Investing in Increased R-value

Miles007 | Posted in Energy Efficiency and Durability on

Hi, the cabin we’re building is in Skamania County, WA.  Zone 5B.  Please see drawings (attached, and additional posts).  The attic will be a thick layer of loose fill cellulose.  The walls be 2×6 construction, insulated with either R-21 fiberglass batts, or dense-pack cellulose.  Originally, I was going to insulate the floor of the cabin, but now I intend to get approval for an insulated, vented crawlspace.  2″ EPS on the floor of the crawlspace, and the walls of the crawlspace will be a layer of 2″ EPS, with a layer of 1.5″ Polyiso over that.  The rim joist will be insulated with a buildup of rigid foam, held in place with spray foam, as described in Fine Homebuilding and GBA articles.

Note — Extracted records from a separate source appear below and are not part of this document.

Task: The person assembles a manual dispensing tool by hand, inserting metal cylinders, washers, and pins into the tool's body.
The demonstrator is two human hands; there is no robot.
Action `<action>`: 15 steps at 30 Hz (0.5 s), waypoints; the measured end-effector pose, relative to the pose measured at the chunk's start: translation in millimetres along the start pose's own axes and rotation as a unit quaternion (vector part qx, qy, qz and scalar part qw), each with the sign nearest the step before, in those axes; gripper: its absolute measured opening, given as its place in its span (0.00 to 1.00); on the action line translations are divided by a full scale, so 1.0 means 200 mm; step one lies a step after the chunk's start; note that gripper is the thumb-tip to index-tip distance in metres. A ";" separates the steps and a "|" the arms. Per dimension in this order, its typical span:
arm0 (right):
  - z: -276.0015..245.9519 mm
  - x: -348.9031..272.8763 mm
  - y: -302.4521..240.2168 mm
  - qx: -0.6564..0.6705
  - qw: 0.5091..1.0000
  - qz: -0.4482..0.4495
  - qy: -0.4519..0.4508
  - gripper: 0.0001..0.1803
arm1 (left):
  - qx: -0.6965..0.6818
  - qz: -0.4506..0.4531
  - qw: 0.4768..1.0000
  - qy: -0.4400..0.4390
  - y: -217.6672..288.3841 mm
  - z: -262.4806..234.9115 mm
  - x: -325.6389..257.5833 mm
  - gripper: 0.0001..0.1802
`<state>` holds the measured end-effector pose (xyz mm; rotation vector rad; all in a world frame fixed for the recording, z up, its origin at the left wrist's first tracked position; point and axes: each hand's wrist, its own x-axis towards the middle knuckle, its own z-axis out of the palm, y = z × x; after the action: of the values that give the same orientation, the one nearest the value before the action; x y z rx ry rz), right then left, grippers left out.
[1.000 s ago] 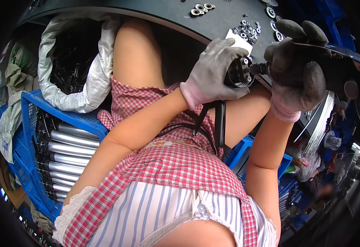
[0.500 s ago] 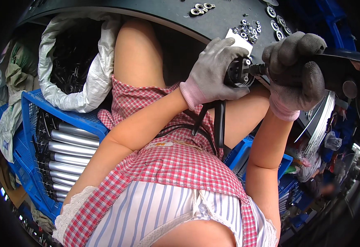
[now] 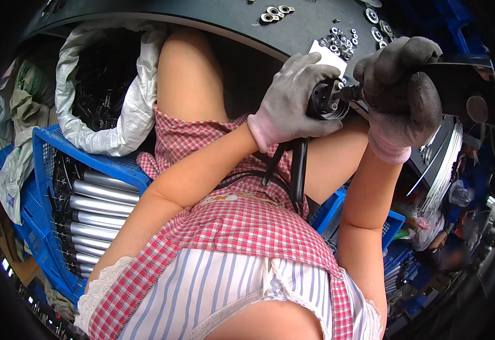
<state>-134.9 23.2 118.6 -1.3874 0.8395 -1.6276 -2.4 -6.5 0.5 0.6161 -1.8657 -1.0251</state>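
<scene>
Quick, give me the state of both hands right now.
Left hand: closed around the black round-ended cylindrical part with black rods hanging below.
Right hand: closed on the dark power tool pressed to that part.

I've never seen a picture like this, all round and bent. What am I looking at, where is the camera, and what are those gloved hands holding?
The camera sits on a seated person's head and looks down, and its wide lens bends the edges. No machine does the work: two gloved hands do. The left hand grips a black round part with a black cable hanging from it. The right hand holds a dark power tool against that part. Ahead lies a dark round table with small metal washers scattered on it. To the left a blue crate holds shiny metal tubes, beside a white sack of dark parts.
</scene>
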 end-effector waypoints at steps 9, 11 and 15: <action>-0.01 0.02 0.02 0.037 0.998 -0.037 -0.018 0.20 | -0.036 0.001 0.999 -0.002 -0.03 0.02 -0.01 0.44; -0.01 0.04 0.03 0.048 0.998 -0.033 -0.018 0.22 | -0.038 0.005 0.999 0.011 -0.03 0.03 -0.01 0.43; 0.07 0.08 -0.02 -0.163 0.985 -0.034 0.041 0.25 | -0.047 0.011 0.999 -0.002 -0.05 0.02 0.01 0.43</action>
<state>-123.7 11.5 131.8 -1.5945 1.1582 -1.6603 -6.7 -11.6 -7.8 0.5373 -1.8123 -1.0935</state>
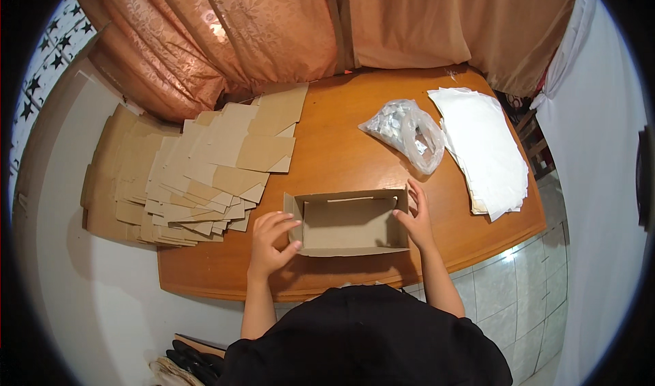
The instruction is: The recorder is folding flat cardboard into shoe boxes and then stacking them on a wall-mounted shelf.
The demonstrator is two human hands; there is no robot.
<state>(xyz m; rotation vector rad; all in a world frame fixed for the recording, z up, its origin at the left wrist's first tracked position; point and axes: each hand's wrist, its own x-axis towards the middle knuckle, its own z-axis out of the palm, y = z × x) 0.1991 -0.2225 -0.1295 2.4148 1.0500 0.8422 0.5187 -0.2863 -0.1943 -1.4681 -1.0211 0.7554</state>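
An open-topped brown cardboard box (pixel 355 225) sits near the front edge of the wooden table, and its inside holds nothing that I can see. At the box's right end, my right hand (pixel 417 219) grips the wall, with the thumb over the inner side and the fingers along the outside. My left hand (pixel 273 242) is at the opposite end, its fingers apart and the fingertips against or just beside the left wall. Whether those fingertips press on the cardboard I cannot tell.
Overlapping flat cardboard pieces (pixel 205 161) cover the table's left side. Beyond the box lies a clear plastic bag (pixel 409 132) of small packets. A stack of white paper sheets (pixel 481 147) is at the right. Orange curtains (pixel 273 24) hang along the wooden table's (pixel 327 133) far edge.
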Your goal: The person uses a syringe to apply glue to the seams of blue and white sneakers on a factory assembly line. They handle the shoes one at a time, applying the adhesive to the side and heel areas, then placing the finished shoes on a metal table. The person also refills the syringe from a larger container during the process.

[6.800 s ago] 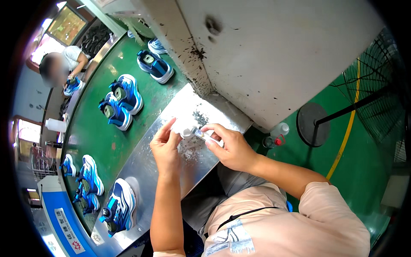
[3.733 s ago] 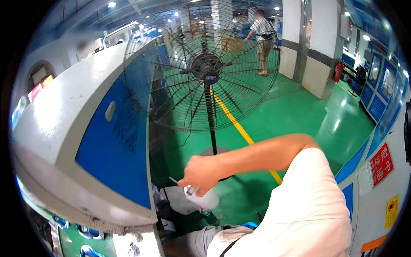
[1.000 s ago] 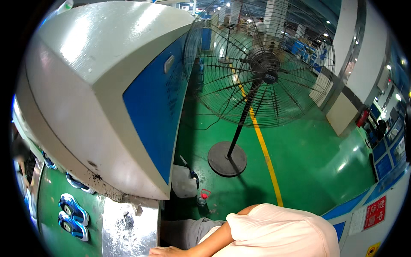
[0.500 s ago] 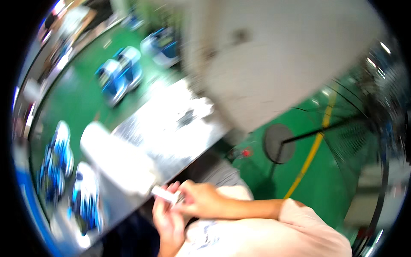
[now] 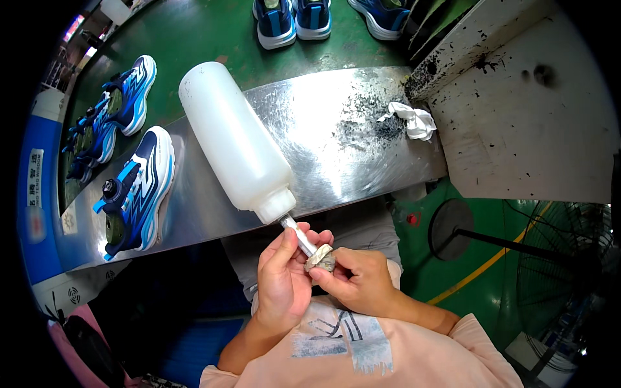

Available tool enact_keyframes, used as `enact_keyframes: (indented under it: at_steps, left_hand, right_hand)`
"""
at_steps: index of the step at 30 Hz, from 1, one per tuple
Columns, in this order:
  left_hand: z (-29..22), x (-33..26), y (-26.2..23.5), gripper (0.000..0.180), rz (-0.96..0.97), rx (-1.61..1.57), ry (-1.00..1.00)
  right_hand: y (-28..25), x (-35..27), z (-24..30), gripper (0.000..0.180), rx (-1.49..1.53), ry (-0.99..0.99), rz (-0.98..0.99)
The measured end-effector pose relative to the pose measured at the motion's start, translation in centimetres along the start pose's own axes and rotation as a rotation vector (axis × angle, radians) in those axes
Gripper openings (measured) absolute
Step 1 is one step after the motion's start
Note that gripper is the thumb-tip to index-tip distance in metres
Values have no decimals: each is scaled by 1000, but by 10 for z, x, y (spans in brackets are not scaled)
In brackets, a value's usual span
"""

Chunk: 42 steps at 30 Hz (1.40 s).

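A large translucent white plastic bottle (image 5: 236,139) slants over the metal bench, its cap end pointing down toward me. From the cap runs a slim silvery-white nozzle (image 5: 299,236). My left hand (image 5: 283,278) grips this nozzle between thumb and fingers. At the nozzle's end is a rough, greyish-white lump (image 5: 319,257); I cannot tell its material. My right hand (image 5: 362,278) pinches the lump between thumb and curled fingers. Left of the bottle, a blue and white sports shoe (image 5: 141,194) with a dial on its tongue sits on the bench.
The metal bench (image 5: 304,116) carries black smears and a crumpled white tissue (image 5: 414,121). More blue shoes (image 5: 132,97) stand on the green surface beyond, others (image 5: 294,22) at the top. A stained pale panel (image 5: 530,116) rises at right. A fan (image 5: 556,265) stands on the floor.
The view has swung and sharpened, so the bench and bottle sit further right in the picture. Both hands stay at the nozzle; the greyish lump now shows clearly.
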<state>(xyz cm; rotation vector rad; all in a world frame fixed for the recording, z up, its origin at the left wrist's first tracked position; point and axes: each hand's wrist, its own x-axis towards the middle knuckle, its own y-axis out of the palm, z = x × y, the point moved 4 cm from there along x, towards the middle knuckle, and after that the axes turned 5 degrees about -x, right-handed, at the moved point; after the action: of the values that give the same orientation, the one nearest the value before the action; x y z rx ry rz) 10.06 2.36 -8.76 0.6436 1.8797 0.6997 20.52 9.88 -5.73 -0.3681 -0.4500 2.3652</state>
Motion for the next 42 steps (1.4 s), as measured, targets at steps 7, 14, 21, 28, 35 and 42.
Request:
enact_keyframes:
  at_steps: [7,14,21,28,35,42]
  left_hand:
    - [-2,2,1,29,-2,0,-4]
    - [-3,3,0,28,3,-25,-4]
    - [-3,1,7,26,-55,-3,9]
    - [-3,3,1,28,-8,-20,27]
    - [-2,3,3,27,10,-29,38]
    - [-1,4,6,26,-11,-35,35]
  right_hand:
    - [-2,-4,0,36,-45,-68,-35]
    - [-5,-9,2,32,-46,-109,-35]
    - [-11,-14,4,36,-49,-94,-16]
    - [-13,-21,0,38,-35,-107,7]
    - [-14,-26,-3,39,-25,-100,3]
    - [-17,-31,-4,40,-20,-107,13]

The footprint is 16′ x 24′, with a possible future addition to create a larger house.

The cabin will have (2) 6′ wide sliders on the South Elevation.  The sliders I spec’d are Marvin Elevate, with a U-factor of .27.  In the book Pretty Good House, I read about the advantages of Lift and Slide doors.  To upgrade to those, the price per slider jumps from a 2020 quote of $2198 each to $22,000 each for the Marvin Ultimate, so I will not be doing that.

To create a thermal break, I’m considering adding rigid foam to the exterior.  Thickness and brand TBD.  With the amount of doors and windows we will have, will the thermal break and increased R-value of the rigid foam be worthwhile?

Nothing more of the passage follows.